▸ **What to work on**
Among the lines below, keep only those from the one containing "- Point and" through the one containing "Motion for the", and reproduce them exactly.

▸ **Information supplied**
[Start of section]
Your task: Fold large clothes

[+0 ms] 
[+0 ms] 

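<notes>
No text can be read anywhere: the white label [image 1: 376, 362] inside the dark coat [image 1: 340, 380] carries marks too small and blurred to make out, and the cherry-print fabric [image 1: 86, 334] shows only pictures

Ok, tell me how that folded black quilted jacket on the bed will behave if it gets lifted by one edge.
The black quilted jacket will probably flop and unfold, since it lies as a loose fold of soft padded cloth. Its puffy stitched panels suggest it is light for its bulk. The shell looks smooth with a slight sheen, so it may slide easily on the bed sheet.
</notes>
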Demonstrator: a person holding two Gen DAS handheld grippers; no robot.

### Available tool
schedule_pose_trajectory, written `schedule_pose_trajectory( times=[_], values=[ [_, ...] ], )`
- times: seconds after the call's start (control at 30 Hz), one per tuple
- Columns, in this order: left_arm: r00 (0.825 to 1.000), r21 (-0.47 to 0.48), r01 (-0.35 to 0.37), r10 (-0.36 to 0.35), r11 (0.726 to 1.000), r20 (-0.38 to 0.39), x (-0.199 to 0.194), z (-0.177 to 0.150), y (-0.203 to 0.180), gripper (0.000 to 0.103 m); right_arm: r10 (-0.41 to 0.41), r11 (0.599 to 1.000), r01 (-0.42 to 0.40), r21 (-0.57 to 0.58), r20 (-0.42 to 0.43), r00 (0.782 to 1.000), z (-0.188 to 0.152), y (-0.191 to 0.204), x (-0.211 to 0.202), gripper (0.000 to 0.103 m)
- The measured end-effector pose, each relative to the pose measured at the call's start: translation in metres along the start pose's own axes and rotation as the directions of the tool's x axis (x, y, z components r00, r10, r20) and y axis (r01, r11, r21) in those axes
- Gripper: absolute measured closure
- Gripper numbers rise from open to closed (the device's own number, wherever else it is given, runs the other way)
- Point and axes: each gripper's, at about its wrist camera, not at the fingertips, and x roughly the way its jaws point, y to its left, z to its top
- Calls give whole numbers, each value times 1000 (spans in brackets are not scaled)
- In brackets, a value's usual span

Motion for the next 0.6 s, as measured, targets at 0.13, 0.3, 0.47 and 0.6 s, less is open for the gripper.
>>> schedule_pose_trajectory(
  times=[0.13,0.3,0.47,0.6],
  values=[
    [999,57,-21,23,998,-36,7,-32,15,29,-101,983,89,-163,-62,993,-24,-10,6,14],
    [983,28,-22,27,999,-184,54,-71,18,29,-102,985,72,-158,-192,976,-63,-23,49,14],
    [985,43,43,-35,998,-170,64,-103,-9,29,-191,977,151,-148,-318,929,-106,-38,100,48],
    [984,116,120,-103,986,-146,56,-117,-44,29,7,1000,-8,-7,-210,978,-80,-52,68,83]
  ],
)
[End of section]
▸ **Answer to the exercise**
- Point and axes: each gripper's, at about its wrist camera, not at the fingertips, and x roughly the way its jaws point, y to its left, z to its top
- Calls give whole numbers, each value times 1000 (spans in brackets are not scaled)
- In brackets, a value's usual span

Motion for the next 0.6 s, as measured, targets at 0.13, 0.3, 0.47 and 0.6 s, less is open for the gripper.

Now the answer is complete.